Vediamo la “convergenza” come una processualità con forme e dinamiche che non sono predeterminate, insistendo sul movimento di composizione di differenze a produrre una forza collettiva. Certamente la convergenza non può essere insomma né l’idea di una omologante “unità” da costruire, né quella di una sommatoria di differenti parti che, dopo il momento della convergenza, tornano ad essere quelle di prima.
Al contempo non è che la “convergenza” sia IL nuovo metodo politico ritrovato. Si tratta di fare delle sperimentazioni, a partire dal fatto che ci pare piuttosto inequivocabile una enorme difficoltà che da anni alle nostre latitudini attanaglia i percorsi di lotta. In questo senso giustamente menzionate i Gilet Jaunes e il Don’t Pay UK, che in qualche misura hanno avuto una capacità “convergente” e insorgente.
Non bisogna nascondersi che in questo momento, alle nostre latitudini, è difficile raffigurare quale potrebbe essere un vettore canalizzante attorno al quale si potranno costruire percorsi ampi. Abbiamo esempi negli ultimi anni, come Ni Una Menos in Argentina o Black Lives Matter negli Stati Uniti, in cui attorno a delle mobilitazioni che avevano una loro “specificità” si è tuttavia prodotta una potente dinamica “convergente”.

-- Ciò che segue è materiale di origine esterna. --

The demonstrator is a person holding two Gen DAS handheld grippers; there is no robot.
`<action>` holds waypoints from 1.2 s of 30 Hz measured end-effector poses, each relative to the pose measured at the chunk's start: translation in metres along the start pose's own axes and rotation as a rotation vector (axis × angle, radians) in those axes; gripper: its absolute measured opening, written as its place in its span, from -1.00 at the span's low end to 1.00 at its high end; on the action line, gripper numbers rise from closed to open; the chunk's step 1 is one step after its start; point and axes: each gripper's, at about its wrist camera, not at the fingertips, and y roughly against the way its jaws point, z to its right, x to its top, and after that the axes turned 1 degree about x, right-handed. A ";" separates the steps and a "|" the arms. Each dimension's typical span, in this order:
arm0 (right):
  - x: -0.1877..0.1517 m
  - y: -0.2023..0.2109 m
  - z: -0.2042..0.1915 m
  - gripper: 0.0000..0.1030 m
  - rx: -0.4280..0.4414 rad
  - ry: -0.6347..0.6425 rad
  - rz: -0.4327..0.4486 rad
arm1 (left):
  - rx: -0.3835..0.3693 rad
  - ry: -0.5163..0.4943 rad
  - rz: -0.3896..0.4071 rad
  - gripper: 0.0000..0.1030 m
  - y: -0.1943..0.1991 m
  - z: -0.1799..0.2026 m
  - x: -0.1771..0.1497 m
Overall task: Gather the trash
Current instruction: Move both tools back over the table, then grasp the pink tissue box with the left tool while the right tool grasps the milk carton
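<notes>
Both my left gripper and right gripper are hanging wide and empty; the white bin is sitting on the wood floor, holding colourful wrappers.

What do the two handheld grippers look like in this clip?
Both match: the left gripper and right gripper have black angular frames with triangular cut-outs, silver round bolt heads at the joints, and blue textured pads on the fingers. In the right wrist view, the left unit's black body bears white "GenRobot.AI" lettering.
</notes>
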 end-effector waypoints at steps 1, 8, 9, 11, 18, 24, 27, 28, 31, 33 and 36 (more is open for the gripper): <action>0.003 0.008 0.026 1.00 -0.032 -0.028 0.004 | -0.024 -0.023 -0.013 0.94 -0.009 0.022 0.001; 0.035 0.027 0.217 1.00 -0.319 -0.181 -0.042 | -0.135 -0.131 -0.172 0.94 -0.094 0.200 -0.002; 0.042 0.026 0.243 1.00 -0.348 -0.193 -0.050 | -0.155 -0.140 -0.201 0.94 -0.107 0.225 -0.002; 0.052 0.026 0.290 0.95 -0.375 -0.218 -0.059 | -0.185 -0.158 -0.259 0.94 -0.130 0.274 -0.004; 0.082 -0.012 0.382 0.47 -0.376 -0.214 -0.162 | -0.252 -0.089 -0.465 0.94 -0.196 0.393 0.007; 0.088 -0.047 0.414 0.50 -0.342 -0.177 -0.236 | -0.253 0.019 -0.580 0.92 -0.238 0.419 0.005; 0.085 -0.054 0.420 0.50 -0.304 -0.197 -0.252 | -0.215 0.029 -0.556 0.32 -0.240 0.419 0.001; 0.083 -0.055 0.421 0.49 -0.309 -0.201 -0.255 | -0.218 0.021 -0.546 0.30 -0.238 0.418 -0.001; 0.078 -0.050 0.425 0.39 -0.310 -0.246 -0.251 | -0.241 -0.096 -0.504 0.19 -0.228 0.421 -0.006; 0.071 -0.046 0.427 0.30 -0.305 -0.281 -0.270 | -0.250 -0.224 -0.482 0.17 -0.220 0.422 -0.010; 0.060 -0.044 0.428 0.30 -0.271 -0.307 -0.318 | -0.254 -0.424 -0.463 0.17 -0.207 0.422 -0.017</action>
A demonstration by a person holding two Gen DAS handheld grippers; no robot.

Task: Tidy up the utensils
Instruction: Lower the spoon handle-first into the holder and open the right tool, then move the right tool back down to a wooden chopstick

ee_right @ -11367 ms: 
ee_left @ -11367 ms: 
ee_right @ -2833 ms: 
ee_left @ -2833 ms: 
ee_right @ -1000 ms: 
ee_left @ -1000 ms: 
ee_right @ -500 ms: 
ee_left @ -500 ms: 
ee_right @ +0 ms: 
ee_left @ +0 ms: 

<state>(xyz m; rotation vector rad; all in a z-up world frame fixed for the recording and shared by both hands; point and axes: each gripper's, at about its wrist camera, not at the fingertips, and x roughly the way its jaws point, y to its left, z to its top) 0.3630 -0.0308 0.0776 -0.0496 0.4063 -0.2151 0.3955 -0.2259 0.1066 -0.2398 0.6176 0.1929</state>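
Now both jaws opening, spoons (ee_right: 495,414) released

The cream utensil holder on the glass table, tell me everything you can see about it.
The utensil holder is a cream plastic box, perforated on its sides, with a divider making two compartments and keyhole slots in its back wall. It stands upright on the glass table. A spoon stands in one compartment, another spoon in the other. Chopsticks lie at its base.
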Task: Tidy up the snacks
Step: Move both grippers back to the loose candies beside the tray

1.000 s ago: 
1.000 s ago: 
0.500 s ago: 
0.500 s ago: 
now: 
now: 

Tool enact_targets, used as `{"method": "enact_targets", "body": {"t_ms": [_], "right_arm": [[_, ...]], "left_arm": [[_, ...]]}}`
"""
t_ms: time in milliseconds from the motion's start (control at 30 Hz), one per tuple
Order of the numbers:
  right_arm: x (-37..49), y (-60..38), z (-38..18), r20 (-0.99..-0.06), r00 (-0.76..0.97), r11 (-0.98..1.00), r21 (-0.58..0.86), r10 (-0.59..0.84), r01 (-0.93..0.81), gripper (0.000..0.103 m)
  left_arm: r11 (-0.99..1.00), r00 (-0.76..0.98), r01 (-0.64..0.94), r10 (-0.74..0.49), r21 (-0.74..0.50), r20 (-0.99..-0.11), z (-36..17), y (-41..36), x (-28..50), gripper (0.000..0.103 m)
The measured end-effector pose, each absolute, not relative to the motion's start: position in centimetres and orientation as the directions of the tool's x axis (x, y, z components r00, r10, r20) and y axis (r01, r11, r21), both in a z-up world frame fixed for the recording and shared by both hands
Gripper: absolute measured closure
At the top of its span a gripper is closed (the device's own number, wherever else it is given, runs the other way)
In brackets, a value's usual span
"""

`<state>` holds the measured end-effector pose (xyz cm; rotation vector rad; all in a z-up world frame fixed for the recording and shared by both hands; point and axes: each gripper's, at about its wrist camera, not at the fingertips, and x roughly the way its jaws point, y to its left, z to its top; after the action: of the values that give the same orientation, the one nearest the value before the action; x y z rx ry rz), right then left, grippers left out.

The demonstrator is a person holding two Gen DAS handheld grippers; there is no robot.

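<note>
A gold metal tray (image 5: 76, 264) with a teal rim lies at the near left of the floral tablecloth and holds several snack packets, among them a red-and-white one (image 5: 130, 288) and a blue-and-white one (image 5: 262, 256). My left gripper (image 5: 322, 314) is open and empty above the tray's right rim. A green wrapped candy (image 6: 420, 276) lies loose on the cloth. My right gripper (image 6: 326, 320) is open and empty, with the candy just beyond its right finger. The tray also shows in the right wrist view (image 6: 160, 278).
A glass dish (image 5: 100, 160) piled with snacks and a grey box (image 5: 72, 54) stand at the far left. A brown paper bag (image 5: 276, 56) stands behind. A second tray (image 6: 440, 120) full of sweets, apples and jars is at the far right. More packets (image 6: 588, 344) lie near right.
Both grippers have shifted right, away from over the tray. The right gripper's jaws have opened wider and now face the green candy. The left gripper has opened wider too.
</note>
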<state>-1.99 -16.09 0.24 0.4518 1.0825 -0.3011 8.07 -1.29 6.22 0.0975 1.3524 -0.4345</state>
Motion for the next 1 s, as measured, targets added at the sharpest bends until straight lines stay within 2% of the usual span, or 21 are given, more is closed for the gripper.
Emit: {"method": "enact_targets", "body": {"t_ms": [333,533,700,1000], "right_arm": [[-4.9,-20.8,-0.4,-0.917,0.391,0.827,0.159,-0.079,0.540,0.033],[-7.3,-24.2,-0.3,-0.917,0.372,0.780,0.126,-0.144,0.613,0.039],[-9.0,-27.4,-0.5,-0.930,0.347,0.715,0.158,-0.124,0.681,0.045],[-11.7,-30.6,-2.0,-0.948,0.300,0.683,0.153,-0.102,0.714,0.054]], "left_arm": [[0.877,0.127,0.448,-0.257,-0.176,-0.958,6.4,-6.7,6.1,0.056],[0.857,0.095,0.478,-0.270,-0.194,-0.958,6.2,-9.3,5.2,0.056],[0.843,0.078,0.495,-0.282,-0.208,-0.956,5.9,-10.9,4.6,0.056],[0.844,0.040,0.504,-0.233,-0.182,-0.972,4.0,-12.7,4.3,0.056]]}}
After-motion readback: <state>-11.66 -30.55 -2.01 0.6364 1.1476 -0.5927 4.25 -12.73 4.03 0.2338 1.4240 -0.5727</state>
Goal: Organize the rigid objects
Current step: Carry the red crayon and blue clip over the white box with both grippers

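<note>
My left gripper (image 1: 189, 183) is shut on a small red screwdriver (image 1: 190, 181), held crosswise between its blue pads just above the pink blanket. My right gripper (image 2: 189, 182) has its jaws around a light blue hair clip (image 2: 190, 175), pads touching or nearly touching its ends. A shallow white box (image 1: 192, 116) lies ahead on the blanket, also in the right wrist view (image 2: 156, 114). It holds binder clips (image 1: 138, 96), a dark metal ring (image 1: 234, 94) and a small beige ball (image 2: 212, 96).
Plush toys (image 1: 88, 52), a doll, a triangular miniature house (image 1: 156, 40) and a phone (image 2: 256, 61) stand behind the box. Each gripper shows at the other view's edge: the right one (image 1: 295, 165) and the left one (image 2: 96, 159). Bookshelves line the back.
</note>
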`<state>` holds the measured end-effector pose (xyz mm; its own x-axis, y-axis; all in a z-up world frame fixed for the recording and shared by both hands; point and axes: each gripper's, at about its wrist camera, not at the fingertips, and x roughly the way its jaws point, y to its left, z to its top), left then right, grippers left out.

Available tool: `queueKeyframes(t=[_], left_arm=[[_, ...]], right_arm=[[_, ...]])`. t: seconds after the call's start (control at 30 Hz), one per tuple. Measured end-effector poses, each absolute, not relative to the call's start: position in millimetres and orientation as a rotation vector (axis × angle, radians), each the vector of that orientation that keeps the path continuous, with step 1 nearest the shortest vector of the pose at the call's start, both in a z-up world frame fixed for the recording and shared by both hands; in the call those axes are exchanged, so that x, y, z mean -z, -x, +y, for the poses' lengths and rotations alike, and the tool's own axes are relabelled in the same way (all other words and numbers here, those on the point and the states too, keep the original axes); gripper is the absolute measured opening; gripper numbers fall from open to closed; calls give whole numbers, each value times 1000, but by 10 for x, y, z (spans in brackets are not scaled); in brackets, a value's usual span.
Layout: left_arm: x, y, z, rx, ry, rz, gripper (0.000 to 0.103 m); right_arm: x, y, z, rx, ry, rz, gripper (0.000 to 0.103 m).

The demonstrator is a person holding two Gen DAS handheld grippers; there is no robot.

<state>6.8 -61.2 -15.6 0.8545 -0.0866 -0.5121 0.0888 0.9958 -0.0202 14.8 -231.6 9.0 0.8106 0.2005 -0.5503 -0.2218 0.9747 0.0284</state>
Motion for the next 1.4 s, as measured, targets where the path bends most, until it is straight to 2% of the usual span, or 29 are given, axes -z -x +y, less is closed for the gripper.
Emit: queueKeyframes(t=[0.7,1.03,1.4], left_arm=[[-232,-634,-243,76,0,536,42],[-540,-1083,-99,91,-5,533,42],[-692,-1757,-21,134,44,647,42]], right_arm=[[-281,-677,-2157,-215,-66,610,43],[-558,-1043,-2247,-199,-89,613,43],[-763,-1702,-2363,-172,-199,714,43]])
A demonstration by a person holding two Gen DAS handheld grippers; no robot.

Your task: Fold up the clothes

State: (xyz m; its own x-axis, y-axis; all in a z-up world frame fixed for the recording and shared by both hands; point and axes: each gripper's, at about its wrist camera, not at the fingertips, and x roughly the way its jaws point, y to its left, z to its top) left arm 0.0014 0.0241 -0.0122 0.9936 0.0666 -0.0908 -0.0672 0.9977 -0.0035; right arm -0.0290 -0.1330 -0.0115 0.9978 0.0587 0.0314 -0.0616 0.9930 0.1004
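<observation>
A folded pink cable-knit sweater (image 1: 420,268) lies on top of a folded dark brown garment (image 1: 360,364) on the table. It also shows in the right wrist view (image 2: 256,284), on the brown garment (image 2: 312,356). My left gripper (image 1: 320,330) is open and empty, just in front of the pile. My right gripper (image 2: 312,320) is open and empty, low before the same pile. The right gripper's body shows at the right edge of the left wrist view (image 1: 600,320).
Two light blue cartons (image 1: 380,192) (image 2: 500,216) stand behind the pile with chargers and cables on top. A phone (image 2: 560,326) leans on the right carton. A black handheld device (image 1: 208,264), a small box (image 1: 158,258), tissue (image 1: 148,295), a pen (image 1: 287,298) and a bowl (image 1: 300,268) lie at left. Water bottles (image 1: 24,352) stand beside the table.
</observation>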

Le istanze e le pratiche femministe e nere hanno informato, meticciato, contaminato tanti altri contesti e si sono fatte vettori trainanti di un complessivo percorso di movimento, lotta e contro-potere. Non siamo in grado di prevedere se un qualcosa di analogo potrà prodursi in Italia, se saranno caratteristiche simili, se invece nei prossimi tempi si innescheranno forme più risonanti coi percorsi ad esempio cileni o colombiani di rivolta, o altro ancora.
Ma sicuramente c’è una enorme urgenza di costruire forza sociale e politica per rovesciare un tempo in cui la violenza patriarcale, razzializzante, lo sfruttamento, la crisi ecologica e ora la guerra e il rischio atomico travolgono le nostre vite pezzo dopo pezzo.